[Work request]: The copy must run from the first line of the entries below through the line containing "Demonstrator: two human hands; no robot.", restated word for word, with pictures left out.

[Exercise data]:
- - - - -
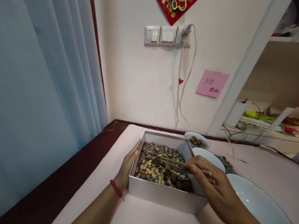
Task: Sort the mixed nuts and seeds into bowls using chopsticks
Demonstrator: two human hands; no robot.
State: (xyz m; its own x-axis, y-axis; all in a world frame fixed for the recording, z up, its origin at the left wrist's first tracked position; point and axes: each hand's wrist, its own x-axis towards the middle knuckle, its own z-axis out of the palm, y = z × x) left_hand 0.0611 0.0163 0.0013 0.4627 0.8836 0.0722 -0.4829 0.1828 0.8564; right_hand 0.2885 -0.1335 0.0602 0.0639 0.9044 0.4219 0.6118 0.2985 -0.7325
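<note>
A white square box (164, 192) stands on the pink table cover, filled with striped sunflower seeds (154, 149), pale peanuts (153, 172) and several round brown nuts (178, 184). My left hand (127, 167), with a red bead bracelet at the wrist, grips the box's left wall; part of its fingers is hidden behind the wall. Wooden chopsticks (173, 163) are pinched in my right hand (209, 176) over the box's right side. Their tips reach down among the seeds and peanuts near the middle. Whether they pinch anything is too small to tell.
Right of the box stand a small bowl of brown nuts (197, 142), a white dish (209, 157) and a larger white bowl (256, 200). Sunflower seeds (226, 164) lie beyond the dish. A white cable (203, 126) hangs from the wall socket onto the table. Shelves are at right.
</note>
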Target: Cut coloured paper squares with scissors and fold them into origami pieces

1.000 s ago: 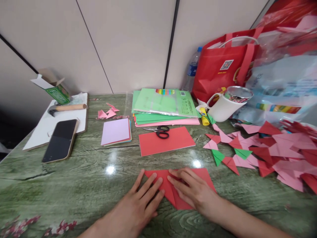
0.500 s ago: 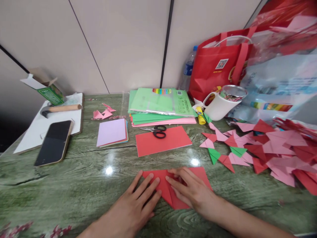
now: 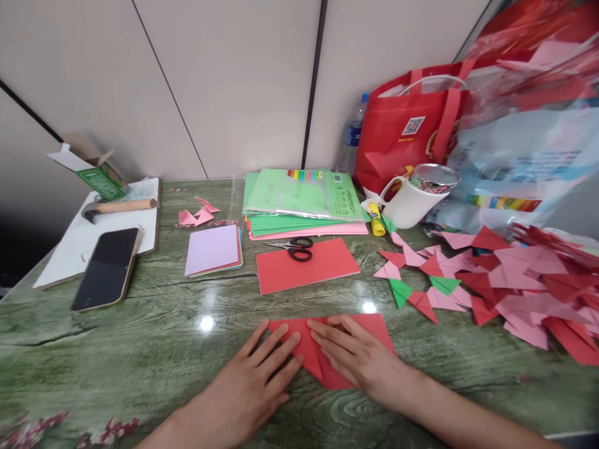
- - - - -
[Task response]:
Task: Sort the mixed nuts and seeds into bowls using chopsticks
Demonstrator: two human hands; no robot.

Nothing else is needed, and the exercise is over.